The cowards of Cuba

13.11.2019 - EB

Emmanuel Macron was among the world leaders who marked the 30th anniversary of the fall of the Berlin Wall by praising the East Germans. He wrote in French and German that, "The Berlin Wall didn't fall 30 years ago. It was felled by the bravery of thousands of people yearning for freedom." What does this say about the Cubans? Thirty years later, they're still waiting. Do they not have the same courage that was so lauded by Macron and Mike Pompeo? When George H.W. Bush pushed Mikhail Gorbachev in Malta in Dec. 1989 to do something about Cuba, the Soviet leader replied, "No one can really give orders to Cuba, absolutely no one. Castro, for instance, has his own views of perestroika, saying what he thinks." He then told Bush that Castro was ready to normalize relations with the U.S. and that he (Gorbachev) would be glad to help in establishing a dialogue. "I must say," Gorbachev wrote later, "Mr. Bush reacted very coldly to my proposal." The USSR "had no intention of telling the Cubans what to do," Gorbachev added, and he apparently meant it. There was no Cuban Velvet Revolution.

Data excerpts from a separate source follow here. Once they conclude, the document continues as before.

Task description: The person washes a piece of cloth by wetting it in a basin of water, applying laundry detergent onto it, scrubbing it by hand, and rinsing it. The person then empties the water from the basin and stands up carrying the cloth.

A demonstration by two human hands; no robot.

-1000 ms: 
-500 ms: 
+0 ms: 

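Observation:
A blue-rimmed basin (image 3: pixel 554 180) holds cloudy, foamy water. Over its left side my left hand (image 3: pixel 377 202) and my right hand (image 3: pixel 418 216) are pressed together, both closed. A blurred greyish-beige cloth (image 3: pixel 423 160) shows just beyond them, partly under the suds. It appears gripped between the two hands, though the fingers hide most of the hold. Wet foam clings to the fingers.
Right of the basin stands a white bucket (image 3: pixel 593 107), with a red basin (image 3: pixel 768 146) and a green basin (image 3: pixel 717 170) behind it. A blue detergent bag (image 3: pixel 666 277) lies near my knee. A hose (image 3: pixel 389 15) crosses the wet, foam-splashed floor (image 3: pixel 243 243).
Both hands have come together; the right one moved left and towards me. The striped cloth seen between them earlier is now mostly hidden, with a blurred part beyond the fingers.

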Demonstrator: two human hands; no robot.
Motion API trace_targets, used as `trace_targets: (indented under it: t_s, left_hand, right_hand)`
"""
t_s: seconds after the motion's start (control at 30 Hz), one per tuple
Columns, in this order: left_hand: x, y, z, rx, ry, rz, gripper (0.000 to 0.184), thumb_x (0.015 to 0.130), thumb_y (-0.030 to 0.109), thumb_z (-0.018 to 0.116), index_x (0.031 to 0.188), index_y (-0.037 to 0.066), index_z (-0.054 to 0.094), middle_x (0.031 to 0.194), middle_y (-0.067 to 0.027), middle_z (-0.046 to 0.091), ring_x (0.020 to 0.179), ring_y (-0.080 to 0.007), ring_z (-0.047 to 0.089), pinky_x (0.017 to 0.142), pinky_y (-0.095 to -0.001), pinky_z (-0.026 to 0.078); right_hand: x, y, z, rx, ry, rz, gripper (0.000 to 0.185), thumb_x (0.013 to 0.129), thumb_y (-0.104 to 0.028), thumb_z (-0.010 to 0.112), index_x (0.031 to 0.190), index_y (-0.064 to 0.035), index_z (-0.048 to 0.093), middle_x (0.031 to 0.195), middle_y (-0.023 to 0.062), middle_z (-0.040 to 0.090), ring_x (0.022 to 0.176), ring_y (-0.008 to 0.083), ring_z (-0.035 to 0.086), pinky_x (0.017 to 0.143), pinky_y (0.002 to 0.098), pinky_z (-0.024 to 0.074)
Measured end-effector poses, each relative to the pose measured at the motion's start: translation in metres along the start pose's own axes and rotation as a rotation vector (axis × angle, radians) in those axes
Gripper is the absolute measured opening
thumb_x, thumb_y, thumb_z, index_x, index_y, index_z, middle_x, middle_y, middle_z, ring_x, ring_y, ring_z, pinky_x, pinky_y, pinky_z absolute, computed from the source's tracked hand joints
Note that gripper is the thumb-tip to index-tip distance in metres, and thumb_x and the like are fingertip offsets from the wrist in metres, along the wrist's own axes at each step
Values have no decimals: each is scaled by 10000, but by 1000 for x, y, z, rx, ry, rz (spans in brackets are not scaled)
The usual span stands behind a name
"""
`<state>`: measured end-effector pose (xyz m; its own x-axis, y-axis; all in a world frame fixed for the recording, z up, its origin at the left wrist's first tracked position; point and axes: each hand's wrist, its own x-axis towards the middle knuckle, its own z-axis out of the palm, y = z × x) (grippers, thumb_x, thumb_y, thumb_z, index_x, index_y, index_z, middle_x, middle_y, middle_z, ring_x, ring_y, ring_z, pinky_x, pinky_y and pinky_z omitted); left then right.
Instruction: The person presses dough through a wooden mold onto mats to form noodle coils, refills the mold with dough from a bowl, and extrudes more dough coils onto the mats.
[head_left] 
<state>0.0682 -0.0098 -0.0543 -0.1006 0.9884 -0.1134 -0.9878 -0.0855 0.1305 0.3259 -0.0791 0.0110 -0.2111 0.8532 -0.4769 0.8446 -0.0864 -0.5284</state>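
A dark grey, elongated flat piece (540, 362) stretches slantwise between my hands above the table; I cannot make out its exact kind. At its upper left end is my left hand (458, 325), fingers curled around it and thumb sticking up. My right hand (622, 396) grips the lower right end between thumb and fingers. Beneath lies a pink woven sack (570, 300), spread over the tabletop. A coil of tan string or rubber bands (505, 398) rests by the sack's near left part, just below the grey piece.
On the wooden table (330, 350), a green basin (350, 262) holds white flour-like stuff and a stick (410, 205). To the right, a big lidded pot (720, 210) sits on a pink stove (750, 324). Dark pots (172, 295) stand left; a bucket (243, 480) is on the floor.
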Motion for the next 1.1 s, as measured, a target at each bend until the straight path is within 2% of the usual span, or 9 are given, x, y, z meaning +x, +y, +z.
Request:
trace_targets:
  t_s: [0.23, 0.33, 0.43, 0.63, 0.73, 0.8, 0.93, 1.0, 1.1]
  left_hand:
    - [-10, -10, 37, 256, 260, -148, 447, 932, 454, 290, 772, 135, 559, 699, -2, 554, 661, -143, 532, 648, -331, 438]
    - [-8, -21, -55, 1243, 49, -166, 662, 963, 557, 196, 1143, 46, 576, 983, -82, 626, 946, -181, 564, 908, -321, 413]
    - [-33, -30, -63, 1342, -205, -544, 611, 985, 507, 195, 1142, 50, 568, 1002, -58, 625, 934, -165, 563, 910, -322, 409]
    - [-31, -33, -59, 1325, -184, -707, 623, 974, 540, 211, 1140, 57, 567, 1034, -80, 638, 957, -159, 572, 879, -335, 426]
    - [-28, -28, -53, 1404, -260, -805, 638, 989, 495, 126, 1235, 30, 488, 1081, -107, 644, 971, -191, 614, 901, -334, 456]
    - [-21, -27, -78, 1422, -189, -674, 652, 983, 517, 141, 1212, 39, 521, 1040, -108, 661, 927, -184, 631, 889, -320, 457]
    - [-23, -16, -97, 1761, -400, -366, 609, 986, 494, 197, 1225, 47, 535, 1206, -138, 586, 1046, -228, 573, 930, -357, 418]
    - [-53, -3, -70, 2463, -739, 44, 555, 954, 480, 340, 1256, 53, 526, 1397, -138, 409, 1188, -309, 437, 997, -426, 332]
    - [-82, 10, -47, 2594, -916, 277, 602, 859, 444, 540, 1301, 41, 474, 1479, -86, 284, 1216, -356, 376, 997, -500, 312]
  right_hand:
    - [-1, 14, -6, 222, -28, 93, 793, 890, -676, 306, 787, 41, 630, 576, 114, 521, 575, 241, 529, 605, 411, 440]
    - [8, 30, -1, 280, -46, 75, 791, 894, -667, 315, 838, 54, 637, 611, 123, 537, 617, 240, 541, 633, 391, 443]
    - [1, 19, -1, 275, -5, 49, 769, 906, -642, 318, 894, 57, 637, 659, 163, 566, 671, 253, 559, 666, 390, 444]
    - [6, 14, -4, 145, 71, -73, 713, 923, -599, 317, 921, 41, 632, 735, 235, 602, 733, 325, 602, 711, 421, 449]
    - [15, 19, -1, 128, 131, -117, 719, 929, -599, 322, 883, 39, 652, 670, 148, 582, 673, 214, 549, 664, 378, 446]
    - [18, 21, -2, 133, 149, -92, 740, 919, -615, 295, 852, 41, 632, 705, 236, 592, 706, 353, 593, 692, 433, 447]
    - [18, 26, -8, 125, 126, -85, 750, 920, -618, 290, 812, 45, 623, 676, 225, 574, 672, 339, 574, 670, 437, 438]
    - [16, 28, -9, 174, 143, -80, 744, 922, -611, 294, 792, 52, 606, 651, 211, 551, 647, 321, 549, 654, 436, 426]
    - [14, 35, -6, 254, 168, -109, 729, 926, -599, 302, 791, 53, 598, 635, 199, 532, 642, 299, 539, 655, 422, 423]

Glossary of difficult words

coward - a person who is contemptibly lacking in the courage to do or endure dangerous or unpleasant things;

to fell - to knock down; to cut down (a tree);

to yearn - to have an intense feeling of longing for something, typically something that one has lost or been separated from;

to laud - to praise (a person or their achievements) highly.